Exercise details:
If a line in the records below contains "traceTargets", copy that line.

Source data:

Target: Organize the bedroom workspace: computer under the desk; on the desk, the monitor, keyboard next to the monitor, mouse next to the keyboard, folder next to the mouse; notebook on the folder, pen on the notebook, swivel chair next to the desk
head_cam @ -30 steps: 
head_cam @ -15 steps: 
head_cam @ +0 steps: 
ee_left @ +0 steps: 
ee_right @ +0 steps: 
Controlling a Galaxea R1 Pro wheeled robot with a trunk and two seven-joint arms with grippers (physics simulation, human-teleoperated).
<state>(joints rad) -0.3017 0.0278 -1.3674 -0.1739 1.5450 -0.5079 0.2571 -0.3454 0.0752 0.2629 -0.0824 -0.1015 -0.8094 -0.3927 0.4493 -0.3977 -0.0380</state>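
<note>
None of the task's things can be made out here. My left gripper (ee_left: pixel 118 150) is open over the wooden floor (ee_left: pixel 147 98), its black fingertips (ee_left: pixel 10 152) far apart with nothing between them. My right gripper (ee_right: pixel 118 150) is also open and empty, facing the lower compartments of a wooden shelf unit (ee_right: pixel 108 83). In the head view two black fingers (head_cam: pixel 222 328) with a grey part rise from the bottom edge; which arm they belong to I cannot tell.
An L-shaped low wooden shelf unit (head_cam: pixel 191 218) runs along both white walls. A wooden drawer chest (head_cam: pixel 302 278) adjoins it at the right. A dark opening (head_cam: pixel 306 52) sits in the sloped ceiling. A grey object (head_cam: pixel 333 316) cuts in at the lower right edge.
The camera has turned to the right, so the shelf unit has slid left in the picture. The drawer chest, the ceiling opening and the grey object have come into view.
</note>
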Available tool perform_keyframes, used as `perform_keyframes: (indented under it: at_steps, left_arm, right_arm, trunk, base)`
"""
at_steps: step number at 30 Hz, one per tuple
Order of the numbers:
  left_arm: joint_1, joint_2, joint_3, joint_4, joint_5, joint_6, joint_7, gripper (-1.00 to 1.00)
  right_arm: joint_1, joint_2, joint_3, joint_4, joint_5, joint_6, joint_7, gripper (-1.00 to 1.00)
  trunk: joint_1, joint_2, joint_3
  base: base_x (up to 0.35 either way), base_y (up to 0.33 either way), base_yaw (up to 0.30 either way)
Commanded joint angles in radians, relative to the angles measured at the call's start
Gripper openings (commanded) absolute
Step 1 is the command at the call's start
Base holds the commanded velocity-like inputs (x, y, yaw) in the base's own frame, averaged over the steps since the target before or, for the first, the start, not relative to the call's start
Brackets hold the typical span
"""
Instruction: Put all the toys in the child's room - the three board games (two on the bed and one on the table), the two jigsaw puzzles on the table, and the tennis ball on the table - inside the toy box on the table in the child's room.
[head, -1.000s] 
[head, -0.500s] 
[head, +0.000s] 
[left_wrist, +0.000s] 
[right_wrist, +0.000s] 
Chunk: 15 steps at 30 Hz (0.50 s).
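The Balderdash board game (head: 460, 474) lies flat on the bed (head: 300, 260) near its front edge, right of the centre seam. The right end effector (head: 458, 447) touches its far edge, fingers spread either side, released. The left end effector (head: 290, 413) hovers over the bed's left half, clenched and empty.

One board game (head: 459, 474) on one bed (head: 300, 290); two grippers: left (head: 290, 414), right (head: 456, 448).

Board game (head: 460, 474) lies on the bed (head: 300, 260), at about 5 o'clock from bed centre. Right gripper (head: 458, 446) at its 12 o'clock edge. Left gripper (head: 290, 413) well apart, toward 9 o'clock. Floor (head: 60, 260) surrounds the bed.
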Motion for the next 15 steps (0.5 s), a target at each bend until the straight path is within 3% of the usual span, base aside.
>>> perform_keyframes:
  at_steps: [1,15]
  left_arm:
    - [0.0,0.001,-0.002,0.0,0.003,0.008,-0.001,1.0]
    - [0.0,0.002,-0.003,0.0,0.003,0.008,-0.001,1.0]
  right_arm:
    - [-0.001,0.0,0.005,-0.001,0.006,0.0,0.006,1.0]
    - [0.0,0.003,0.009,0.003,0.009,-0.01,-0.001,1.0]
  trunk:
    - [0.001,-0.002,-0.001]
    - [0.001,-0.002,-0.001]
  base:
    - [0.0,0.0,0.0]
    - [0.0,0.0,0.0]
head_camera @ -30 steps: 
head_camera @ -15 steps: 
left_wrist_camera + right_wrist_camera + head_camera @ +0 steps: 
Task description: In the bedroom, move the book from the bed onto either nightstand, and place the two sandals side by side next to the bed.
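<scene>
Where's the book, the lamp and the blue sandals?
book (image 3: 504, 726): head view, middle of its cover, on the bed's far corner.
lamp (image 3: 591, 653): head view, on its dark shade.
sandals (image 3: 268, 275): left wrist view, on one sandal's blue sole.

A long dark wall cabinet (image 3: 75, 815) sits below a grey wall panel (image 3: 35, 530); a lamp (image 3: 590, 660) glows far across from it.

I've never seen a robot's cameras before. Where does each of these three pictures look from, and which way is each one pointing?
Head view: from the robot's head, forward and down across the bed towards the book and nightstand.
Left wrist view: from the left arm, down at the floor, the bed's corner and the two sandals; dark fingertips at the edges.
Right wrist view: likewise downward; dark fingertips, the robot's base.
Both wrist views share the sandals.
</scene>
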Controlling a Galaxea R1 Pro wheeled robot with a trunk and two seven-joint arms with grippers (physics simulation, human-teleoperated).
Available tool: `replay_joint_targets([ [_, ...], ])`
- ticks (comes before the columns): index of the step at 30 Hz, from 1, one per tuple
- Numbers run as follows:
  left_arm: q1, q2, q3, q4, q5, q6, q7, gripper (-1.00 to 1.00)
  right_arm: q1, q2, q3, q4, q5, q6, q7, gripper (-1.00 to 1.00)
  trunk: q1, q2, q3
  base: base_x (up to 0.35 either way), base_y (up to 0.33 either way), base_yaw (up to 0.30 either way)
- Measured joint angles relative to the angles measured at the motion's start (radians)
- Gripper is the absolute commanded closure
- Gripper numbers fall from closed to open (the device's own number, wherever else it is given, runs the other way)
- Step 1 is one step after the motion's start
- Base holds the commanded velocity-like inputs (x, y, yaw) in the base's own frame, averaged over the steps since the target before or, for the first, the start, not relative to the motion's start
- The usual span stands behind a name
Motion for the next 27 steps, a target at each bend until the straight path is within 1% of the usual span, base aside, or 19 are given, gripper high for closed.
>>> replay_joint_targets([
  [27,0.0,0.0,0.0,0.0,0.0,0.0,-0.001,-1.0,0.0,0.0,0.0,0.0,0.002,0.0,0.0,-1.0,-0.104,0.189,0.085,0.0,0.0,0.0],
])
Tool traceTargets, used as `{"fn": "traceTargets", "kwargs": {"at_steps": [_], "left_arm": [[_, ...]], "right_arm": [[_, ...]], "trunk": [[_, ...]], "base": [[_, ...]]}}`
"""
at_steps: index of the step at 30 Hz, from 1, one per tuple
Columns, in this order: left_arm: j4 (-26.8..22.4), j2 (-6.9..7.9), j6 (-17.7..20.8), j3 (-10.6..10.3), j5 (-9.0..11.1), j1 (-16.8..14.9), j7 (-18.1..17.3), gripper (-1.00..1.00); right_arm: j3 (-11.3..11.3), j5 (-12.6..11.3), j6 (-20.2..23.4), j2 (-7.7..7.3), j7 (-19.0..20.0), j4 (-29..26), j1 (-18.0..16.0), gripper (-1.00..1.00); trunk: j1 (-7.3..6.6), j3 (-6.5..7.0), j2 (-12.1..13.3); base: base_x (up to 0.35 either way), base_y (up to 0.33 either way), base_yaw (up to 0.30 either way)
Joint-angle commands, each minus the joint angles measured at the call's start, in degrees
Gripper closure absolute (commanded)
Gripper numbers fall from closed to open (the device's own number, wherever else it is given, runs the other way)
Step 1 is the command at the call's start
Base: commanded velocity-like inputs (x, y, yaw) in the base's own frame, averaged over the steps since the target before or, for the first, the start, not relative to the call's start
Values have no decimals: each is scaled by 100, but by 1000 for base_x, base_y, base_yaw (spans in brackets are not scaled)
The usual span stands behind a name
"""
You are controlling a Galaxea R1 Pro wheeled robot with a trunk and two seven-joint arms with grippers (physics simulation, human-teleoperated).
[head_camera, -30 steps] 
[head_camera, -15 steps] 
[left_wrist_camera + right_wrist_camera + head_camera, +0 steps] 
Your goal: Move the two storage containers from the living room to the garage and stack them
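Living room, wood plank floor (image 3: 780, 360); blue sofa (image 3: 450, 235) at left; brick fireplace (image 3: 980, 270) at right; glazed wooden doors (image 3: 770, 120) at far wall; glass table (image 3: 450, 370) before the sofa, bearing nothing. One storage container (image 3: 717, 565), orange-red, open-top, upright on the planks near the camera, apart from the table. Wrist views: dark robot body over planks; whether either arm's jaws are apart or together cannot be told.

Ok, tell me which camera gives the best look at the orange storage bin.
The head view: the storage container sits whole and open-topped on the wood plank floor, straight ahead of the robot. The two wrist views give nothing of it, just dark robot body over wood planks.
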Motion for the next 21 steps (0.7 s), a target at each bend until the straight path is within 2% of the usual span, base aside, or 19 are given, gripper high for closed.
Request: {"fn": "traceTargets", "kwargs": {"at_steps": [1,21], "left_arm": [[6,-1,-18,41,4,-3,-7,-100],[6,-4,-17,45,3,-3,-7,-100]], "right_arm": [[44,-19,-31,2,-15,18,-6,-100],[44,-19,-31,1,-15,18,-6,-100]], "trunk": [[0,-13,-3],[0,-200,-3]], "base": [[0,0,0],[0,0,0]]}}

Output below:
Tool traceTargets, used as `{"fn": "traceTargets", "kwargs": {"at_steps": [_], "left_arm": [[_, ...]], "right_arm": [[_, ...]], "trunk": [[_, ...]], "base": [[_, ...]]}}`
Request: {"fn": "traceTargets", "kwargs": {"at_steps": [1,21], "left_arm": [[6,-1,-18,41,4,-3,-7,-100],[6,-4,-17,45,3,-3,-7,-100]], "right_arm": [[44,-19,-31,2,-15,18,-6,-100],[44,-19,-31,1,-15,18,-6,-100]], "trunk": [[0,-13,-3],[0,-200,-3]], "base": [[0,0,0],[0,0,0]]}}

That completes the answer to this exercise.